Grace makes phonecalls to Czechoslovakia. She has a friend there, a man, Jan Dvořák. Here the facts are easier to state. No laws prevent the tapping of international phonecalls. A high proportion of all calls entering and leaving Britain are ‘trawled’ for sensitive information. British and American listening equipment – in Cornwall, in Yorkshire, in London – receives an enormous amount of traffic, most of it in no way sensitive. Phone your faraway uncle to wish him Happy Birthday and the call might be monitored for ‘sensitive’ words. Traffic to and from the Soviet bloc comes through the ‘Minor Routes’ Exchange, at Mondial House by the River Thames, just a few minutes’ walk from Caroone House, where thousands of phonecalls are monitored. Hot buildings full of wasted time, obscure initials, dandruff, boredom.

‘Happy Birthday, Jan,’ says Grace.

She’s glad she lives in England.

Being English still has a meaning, for Grace. It endures as everything else changes.

That’s why she was so angry a few weeks ago when she needed to buy a dustbin. The council specified a special kind compatible with their new automated dustcarts. She went to the new hardware store in her local town, and explained what she wanted. The shopkeeper offered her a German dustbin. ‘No thank you, I’d like something made in England.’ ‘No can do,’ he said. ‘It doesn’t exist, not what you want.’ ‘You mean we don’t make them? Why ever not?’

She would have kept the old one till the bottom fell out. She preferred old things to new. Unfortunately, if you lived long enough the old things started to die on you.

The man stood there with a patient expression. ‘It’s not a bad dustbin, dear,’ he remarked.

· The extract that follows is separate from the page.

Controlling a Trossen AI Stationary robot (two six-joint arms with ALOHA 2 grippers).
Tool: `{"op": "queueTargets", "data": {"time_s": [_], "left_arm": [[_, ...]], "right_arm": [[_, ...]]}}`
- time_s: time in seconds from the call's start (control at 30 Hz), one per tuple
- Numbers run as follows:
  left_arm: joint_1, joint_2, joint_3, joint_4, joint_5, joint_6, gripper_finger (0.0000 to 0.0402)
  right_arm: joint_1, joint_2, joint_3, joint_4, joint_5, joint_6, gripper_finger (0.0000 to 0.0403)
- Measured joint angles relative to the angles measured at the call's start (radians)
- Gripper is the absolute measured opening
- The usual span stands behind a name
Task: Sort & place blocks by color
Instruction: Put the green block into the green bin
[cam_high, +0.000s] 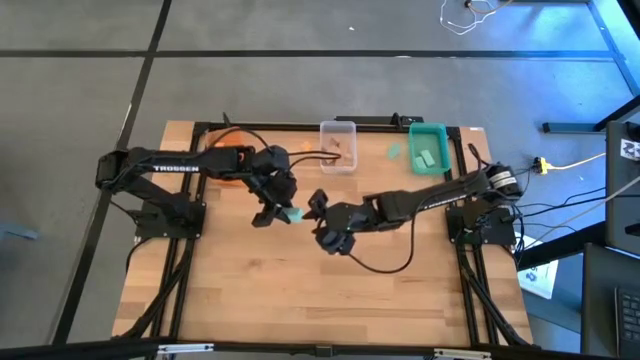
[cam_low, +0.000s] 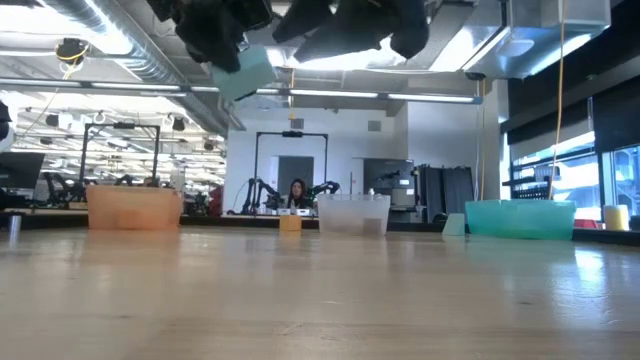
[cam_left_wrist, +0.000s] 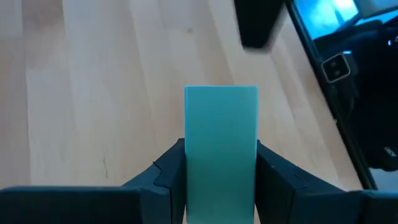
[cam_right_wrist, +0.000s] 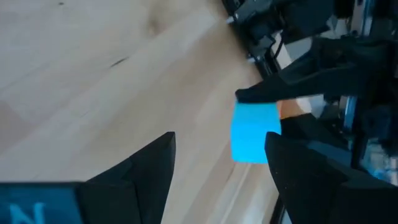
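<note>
left gripper, high view: the left gripper (cam_high: 277, 212) hangs over the middle of the counter (cam_high: 240, 290), clamped on a teal block (cam_high: 293, 213) that pokes out toward the right arm.
right gripper, high view: the right gripper (cam_high: 317, 202) sits just beside that block, fingers spread and empty, pointing at it; it is the nearer free gripper, and the gap between the two arms is small.
bins, high view: the orange bin (cam_high: 226, 165) lies under the left arm near the counter's far edge, the clear bin (cam_high: 338, 146) in the middle, the teal bin (cam_high: 428, 148) far right; two teal blocks lie in the teal bin and one loose teal block (cam_high: 394, 152) sits between the clear and teal bins.
judgement, high view: the held block belongs in the teal bin, on the right arm's side, so a hand-over looks likely; the right arm itself stands in the left arm's way there.
low view: the teal block (cam_low: 247, 71) is held high off the counter, tilted, with both dark grippers above it; a small wood block (cam_low: 290, 224) stands by the clear bin (cam_low: 353, 214); a person sits far behind.
left wrist view: the block's (cam_left_wrist: 221, 146) long axis runs straight out between the fingers (cam_left_wrist: 165, 177), which press its two long sides; its far half is free to be taken.
right wrist view: the block (cam_right_wrist: 255, 132) lies ahead between the wide-apart fingers (cam_right_wrist: 146, 168), not yet touched by them.
</note>
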Motion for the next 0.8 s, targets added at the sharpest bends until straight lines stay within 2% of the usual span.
{"op": "queueTargets", "data": {"time_s": [0.23,0.8], "left_arm": [[-0.032,0.000,0.000,0.019,0.007,-0.012,0.0127],[-0.094,0.000,0.000,0.136,0.024,-0.028,0.0127]], "right_arm": [[0.023,0.028,0.000,0.075,0.092,-0.044,0.0249],[0.023,0.027,0.000,0.131,0.066,-0.043,0.0249]]}}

Grace had to have one, despite that ‘dear’. How on earth, she had wondered as she drove home, the obnoxious black plastic thing rolling around behind her, could a country get by if it didn’t make dustbins? In these days, too, when there was so much waste. Every country should have its own dustbins.

Paula and Arthur are arguing as Arthur does the washing up.

‘Thing is,’ he said as he stared into the sink-basket, a nest of noodles, tea-leaves, half a tomato, ‘it’s work, isn’t it? Britain needs work. We shouldn’t be too proud to do it.’

Paula was talking, not helping. She’d never felt at home in Arthur’s kitchen. It was like a great gamey animal, bursting with rich undigested food. ‘I’m not talking about pride,’ she told him. ‘I’m talking about toxic waste. Waste disposal is getting to be the most massive industry ...’

‘Well we do need some industry ...’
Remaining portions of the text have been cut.